In Wisconsin (where I live), it’s been about 15 weeks since churches closed their doors due to the COVID-19 pandemic. As many have said, this closure is about church buildings and gatherings. Church itself has not been closed, but instead, it has had to move to people’s homes. You’ve probably moved a lot of things online, and, hopefully, found a workaround for those people who don’t have the Internet access to participate online.

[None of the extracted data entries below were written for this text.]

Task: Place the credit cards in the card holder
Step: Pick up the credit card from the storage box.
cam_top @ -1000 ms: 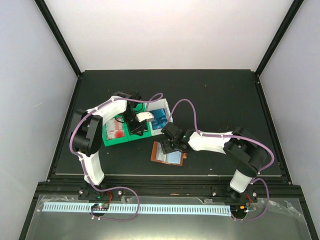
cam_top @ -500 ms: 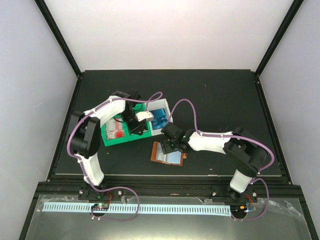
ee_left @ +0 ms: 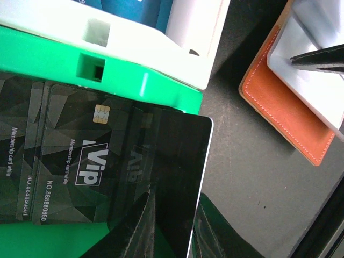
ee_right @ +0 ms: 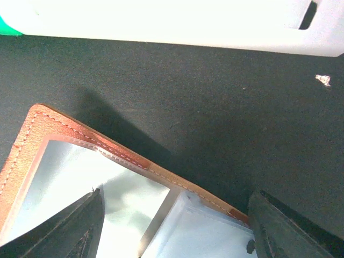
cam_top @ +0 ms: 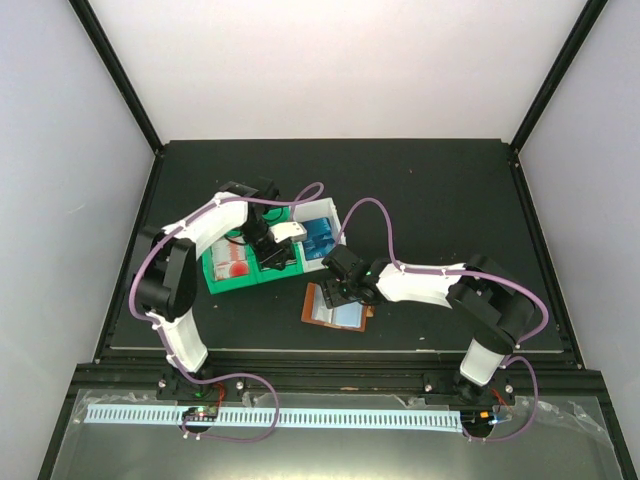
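The card holder [cam_top: 335, 308] lies open on the black mat; its reddish-brown leather edge [ee_right: 32, 140] and clear pockets [ee_right: 80, 177] fill the right wrist view. My right gripper [ee_right: 177, 231] is open, with one finger on each side of the pockets, low over the holder. My left gripper [ee_left: 174, 228] is shut on a black credit card [ee_left: 166, 177], tilted at the green bin's corner. More black VIP cards [ee_left: 70, 166] lie in the green bin [ee_left: 145, 86]. The holder also shows in the left wrist view [ee_left: 279, 107].
The green bin [cam_top: 215, 275] also holds red-and-white cards [cam_top: 232, 257]. The white bin [cam_top: 335, 215] beside it holds blue cards [cam_top: 320, 237]. Both bins stand just behind the holder. Cables arc over both arms.
My left arm's elbow has swung a little to the left, while its gripper stays at the green bin with the card. The right arm has not moved.
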`<state>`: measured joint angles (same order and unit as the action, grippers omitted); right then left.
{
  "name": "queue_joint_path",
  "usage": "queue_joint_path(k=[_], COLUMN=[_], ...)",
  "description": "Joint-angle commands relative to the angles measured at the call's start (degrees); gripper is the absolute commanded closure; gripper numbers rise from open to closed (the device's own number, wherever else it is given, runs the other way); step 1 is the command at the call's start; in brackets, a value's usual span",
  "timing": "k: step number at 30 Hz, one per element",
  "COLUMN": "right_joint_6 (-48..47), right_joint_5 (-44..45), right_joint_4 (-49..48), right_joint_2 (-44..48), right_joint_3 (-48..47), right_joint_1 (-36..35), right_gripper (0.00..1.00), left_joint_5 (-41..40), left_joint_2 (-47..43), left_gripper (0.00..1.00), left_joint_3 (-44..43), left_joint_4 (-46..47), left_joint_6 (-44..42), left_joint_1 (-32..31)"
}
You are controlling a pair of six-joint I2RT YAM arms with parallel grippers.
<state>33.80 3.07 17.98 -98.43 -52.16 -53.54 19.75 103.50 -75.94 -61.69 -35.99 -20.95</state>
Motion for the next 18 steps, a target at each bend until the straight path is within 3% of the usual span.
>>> queue_joint_path(k=[1, 10, 18], right_joint_6=[1.35, 1.61, 0.66], right_joint_5=[-3.54, -3.42, -3.35], right_joint_4=[6.10, 6.19, 6.77], right_joint_2=[-4.49, -4.31, -3.43], right_joint_3=[2.77, 2.96, 2.44], right_joint_1=[-0.43, -0.36, -0.40], right_gripper=[0.25, 0.25, 0.25], left_joint_5=[2.47, 1.95, -1.44], left_joint_2=[-2.26, -3.12, -10.77], left_gripper=[0.80, 0.91, 0.98], left_joint_3=[0.37, 0.39, 0.12], left_joint_4=[-2.05, -1.46, 1.13], left_joint_6=[-1.28, -0.81, -0.11], left_joint_1=[0.38, 0.47, 0.56])
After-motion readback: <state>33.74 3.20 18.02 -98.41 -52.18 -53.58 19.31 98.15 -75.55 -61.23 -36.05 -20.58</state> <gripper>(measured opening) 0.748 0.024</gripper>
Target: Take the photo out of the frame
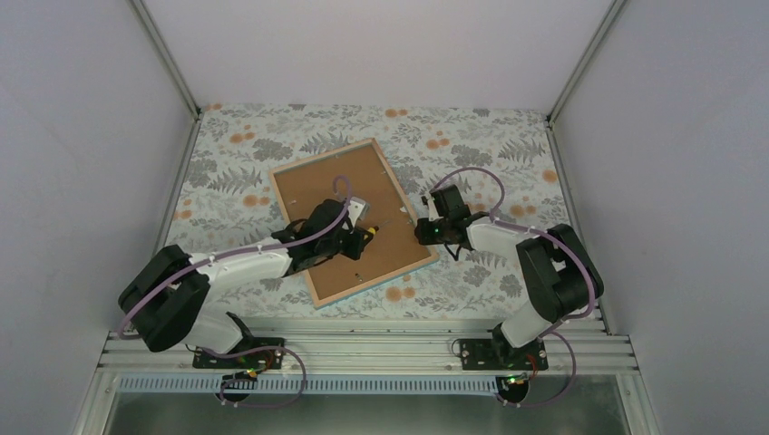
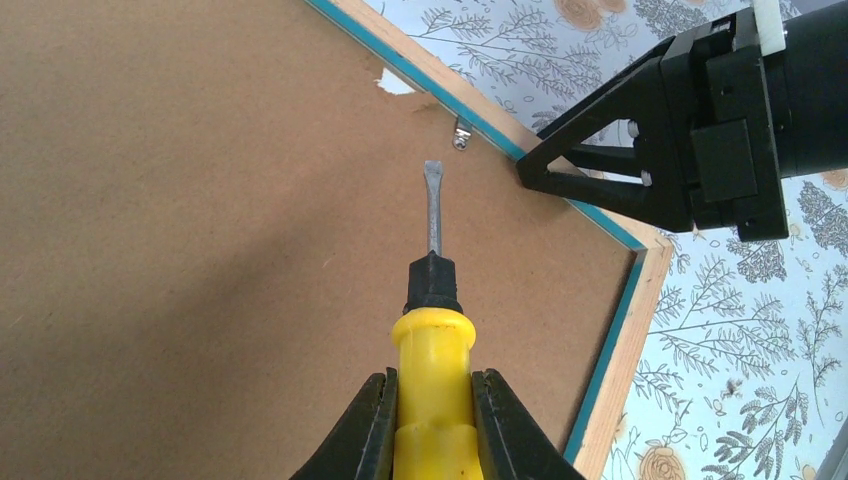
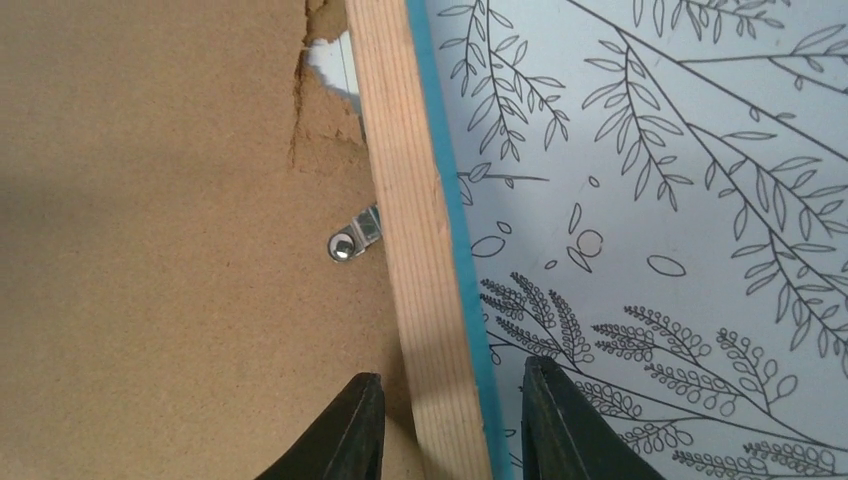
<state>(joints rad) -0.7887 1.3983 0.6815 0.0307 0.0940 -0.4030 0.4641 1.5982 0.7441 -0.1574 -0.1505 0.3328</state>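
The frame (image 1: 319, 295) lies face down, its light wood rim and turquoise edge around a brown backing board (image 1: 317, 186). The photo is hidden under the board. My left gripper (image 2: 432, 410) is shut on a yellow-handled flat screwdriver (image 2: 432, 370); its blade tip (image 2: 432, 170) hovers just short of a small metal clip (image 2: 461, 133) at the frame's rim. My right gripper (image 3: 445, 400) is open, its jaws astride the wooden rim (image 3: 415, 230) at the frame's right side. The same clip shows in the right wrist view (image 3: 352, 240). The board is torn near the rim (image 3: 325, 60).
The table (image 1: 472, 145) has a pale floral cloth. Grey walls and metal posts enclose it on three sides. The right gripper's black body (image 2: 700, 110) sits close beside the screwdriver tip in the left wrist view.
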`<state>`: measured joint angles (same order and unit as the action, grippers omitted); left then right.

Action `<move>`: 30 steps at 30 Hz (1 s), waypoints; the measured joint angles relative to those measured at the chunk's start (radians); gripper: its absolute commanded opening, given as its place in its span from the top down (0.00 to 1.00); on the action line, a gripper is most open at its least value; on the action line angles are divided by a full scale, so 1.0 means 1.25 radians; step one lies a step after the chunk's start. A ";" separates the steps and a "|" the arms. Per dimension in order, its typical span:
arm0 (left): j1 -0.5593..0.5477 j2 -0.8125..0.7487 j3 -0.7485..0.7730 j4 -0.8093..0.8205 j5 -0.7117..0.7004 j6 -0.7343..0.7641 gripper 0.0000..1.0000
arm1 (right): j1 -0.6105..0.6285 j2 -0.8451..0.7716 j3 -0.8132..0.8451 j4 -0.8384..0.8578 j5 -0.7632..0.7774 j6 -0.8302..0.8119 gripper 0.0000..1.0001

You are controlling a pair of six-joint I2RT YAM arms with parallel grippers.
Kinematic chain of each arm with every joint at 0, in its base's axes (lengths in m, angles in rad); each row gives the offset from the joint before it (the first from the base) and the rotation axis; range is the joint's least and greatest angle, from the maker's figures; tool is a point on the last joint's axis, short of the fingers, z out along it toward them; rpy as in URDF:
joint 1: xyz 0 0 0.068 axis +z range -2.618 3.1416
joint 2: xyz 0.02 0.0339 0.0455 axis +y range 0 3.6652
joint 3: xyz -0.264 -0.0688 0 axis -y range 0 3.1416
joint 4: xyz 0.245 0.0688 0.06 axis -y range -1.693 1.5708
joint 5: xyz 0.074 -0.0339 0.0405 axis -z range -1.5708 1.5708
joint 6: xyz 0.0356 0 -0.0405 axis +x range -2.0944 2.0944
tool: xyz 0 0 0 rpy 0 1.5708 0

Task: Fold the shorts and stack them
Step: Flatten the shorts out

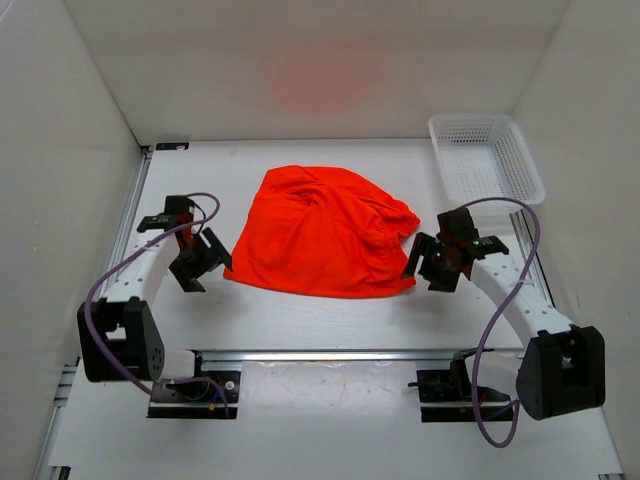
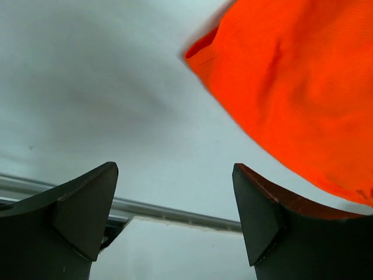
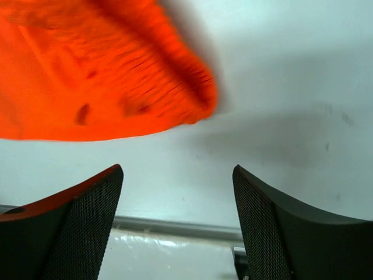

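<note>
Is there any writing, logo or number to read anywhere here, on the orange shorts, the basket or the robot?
No readable text in any view. The shorts show plain orange fabric, the white basket carries no label, and the black fingers bear no markings.

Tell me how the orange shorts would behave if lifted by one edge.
The shorts would probably droop: they lie rumpled with soft creases. Likely light, since the thin cloth lies nearly flat on the table. Pushed, they would likely bunch rather than slide whole. The gathered waistband looks the firmest grip.
</note>
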<state>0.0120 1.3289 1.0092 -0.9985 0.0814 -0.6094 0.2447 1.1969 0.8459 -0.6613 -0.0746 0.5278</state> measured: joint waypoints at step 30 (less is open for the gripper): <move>-0.066 0.334 0.020 0.151 0.051 -0.045 0.90 | -0.002 0.164 -0.101 0.179 -0.066 0.124 0.99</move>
<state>-0.0704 1.7462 1.0340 -0.8101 0.1455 -0.6662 0.2424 1.4021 0.7200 -0.4381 -0.1574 0.6827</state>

You may have a plan for the summer already and are looking now to the fall when the program year begins. How will you proceed? If you are making plans on how to return to church gatherings like worship services—or already implementing them—I urge you to move slowly and follow the advice of health officials and likely your greater church leadership (bishops, etc.). Gathering for worship has often been linked to outbreaks.
Keep at-Home Options
Even if you are planning to resume in-person gatherings—with precautions—I would recommend keeping online/at-home options. The church I attend has not yet released a plan for returning, but I will not attend with my family until I am comfortable with the risk. I might be overly cautious, but I know I’m not the only one. Retaining at-home worship and educational options is important to keep more people connected to your congregation and engaged in faith formation.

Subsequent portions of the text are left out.